🐟 👀 Edge#178: Supporting the Fight Against Illegal Fishing with AI
This is an example of TheSequence Edge, a Premium newsletter that our subscribers receive every Tuesday and Thursday. This Thursday, we decided to showcase a real-life implementation of AI models and ML tools. Our goal is to keep you up to date with new developments in AI and real cases to complement the concepts we debate in our newsletter.
💥 What’s New in AI: Supporting the Fight Against Illegal Fishing
Estimates from the UN Food and Agriculture Organization (FAO) suggest that illegal fishing is responsible each year for the loss of 11–26 million tons of fish worth an estimated $10–23 billion. A global issue with almost 90 percent of fish stocks now fully exploited or overfished, any illegal, unreported and unregulated (IUU) fishing is a significant risk to the ocean’s vitality.
A collaboration of researchers from Skylight, AllenMLI (Machine Learning Impact), and PRIOR teams at the Allen Institute for AI (AI2) have developed AI models to assist in the fight against illegal fishing. AI2’s approach to integrating AI algorithms in the Skylight platform provides authorities insights needed to clamp down the illegal fishing crisis.
Skylight’s approach to Maritime Challenges
The metaphor “a needle in a haystack” aptly applies to the enormity of the task facing those seeking to combat illegal fishing in the vast waters of the world’s oceans. The challenge is immense, but so too is the potential payoff.
Seeing through the dark with computer vision
Governments, organizations, and the international community are looking to emerging technologies to identify illegal fishing activity. A key challenge to the puzzle is detecting vessels that are not transmitting their location, known as “dark” vessels, and may be fishing illegally. For this issue, AI2 researchers developed a computer vision model to detect vessels that may be trying to evade detection.
Synthetic Aperture Radar (SAR) satellite imagery offers the ability to “see” through clouds and at night. Low resolution, publicly available SAR is suitable for detecting metal objects, such as vessels, but is difficult for humans to process. This is especially true at scale where human resources are limited and the area to monitor is vast, like a country’s exclusive economic zone, which is typically about the width of California. This is where computer vision comes in. Computer vision offers the ability to quickly scan thousands of square miles in minutes to detect vessels.

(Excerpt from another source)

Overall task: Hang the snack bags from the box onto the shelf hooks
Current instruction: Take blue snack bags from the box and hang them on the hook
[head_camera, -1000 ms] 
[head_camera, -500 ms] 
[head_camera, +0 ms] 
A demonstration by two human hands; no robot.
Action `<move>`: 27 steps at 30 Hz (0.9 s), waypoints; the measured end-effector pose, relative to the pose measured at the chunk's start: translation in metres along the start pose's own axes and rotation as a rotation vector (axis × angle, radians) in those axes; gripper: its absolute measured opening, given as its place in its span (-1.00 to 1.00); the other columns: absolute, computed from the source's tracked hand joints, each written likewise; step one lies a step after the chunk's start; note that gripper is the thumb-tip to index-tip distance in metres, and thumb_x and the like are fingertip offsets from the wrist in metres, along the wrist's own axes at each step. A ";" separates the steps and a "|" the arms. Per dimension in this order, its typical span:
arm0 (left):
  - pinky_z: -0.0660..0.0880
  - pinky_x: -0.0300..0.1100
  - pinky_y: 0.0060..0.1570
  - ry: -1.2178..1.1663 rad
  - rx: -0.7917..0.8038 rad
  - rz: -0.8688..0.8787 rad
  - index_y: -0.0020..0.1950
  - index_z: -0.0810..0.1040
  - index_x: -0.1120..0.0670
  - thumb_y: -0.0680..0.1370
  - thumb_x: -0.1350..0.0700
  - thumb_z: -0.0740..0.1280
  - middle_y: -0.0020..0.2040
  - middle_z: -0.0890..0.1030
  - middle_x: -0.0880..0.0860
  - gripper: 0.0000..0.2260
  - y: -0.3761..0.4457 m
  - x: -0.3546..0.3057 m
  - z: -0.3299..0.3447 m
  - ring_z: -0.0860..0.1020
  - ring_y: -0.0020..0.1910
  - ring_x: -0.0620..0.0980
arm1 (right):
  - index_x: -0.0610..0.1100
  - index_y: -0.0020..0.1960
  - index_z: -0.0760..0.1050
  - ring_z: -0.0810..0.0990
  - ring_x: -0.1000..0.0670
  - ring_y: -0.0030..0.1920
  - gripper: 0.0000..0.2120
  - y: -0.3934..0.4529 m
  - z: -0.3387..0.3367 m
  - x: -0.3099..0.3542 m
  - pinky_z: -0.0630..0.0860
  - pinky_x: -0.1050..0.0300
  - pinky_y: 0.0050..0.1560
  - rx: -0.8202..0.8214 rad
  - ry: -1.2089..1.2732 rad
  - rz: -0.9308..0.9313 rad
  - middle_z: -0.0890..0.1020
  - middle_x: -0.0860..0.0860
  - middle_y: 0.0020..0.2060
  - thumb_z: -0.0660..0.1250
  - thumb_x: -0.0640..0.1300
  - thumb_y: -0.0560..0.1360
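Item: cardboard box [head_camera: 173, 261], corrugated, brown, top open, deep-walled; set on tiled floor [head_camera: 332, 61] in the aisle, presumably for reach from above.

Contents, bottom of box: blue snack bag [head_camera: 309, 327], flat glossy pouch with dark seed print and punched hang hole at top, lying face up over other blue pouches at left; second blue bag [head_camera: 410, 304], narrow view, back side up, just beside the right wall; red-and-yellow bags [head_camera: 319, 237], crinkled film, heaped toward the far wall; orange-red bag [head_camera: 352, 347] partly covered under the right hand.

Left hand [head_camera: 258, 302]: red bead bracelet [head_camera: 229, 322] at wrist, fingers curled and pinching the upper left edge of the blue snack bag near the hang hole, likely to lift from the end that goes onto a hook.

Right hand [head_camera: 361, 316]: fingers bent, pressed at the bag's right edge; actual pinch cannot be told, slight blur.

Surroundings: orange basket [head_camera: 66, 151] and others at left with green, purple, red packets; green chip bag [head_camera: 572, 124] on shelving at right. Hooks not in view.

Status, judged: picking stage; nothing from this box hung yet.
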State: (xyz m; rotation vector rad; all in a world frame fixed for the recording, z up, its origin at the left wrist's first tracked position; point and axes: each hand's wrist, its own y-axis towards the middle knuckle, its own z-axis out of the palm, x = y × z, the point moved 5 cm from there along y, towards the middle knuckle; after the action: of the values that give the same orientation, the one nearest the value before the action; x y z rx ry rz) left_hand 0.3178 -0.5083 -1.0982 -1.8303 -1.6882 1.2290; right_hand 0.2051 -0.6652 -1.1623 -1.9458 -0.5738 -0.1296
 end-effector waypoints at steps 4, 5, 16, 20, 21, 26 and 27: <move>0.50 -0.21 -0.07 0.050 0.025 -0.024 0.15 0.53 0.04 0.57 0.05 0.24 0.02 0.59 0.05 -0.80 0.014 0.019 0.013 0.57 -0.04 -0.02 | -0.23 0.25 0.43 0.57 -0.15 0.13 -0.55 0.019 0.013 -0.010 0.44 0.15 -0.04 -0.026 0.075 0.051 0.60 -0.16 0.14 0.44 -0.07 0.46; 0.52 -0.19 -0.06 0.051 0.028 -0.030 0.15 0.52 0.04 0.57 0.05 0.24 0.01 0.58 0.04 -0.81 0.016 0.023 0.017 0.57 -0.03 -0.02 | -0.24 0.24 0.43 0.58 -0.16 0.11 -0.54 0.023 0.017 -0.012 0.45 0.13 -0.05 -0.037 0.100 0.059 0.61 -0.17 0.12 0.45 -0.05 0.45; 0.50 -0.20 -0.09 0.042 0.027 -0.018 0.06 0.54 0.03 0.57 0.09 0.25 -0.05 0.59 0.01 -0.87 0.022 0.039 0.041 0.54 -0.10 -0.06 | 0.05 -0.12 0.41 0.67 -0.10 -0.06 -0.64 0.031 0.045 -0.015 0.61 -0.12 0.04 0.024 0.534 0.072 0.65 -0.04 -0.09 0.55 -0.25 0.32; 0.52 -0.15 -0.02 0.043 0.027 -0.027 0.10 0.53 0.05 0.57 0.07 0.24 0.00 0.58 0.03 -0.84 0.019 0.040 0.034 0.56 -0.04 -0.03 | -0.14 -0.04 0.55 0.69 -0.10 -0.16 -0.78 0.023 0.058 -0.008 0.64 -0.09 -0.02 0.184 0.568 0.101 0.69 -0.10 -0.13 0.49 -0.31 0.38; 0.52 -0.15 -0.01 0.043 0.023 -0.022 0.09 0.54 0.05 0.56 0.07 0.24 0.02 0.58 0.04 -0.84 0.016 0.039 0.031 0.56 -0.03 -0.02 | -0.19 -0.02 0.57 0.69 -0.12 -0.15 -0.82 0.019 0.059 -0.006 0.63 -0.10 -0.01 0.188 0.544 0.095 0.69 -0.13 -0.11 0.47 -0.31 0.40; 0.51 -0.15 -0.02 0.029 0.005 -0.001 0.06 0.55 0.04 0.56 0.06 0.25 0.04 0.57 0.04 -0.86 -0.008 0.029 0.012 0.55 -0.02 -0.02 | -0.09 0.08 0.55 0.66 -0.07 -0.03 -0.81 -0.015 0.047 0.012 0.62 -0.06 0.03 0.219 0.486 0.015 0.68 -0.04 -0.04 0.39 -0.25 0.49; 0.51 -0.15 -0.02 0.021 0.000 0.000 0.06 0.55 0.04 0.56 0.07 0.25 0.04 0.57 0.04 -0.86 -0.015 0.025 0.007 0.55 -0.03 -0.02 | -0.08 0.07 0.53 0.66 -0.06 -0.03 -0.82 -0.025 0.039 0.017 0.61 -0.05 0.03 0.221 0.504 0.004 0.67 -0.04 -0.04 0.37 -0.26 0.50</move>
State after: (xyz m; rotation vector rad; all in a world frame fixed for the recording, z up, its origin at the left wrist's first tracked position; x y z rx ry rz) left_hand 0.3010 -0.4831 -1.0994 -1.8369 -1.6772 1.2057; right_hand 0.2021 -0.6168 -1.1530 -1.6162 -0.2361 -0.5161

Correlating this data to known vessels transmitting their location using vessel tracking technologies quickly highlights “dark” vessels that may be seeking to evade detection.
Detecting vessels with computer vision comes with its own challenges. One of the biggest is overcoming the “noise” inherent to the natural world. This noise includes waves as well as rocks and other small land masses that can resemble vessels. The annotation of training data for the AI models is also a huge challenge due to waves, rocks, reefs, buoys, and the sheer volume and scale of the imagery. Finally, the delivery of this data has improved in recent years, down to mere hours, but the delay remains a challenge to effectively operationalize the information for interdicting suspicious vessels.
Despite these challenges, the detection of vessels, as well as the confidence to know areas where vessels are not, allows authorities to save resources by narrowing the scope of their patrol areas.
A Machine Learning approach to detecting fishing activities
Anomaly detection is a process of identifying items or events in data that do not conform to the expected pattern. For example, fraudulent credit card transactions can be detected by identifying patterns that differ from normal spending behavior. For the Skylight team and its partners, the goal is to identify the precise time and location of fishing or other related behaviors.
At AI2, time-series machine learning analysis is used to identify fishing by analyzing data from vessel tracking systems like the automatic identification system (AIS). Beyond fishing, this approach offers the ability to detect potential meetings with another vessel to “transship” cargo where only one vessel is transmitting AIS while another vessel may be “dark” and not transmitting AIS. Such events where fishing vessels meet fish carriers are a significant challenge to transparency in the global seafood supply chain.
Deterministic algorithms complement the machine learning models to detect other types of vessel behavior of interest to analysts, such as a rendezvous between two or more vessels transmitting AIS. While many of these events are legal, they can contribute to illegal fishing practices or even narcotics and human smuggling.
With hundreds of thousands of vessels and boats plying the world’s oceans, these powerful tools can identify where and when a vessel is engaging in potentially illegal or non-compliant behaviors for both on the water operations, compliance checks at port, and historical research.
In total, Skylight currently detects five kinds of events:
● Rendezvous Events
● Fishing Events
● Entry Events
● Speed Range Events
● Vessel Detection in SAR Imagery
AI offers a breakthrough in helping governments and organizations work to clamp down on illegal fishing, enabling them to efficiently monitor and enforce regulations against bad actors. From identifying fishing in restricted areas to seeing “dark” vessels at night and in any kind of weather, AI-assisted maritime monitoring is quickly becoming an important step in preserving the health of our ocean.
As more data becomes available and satellite imagery and processes continue to accelerate, the quality and time to deliver these insights will continue to close the gap on bad actors’ ability to hide.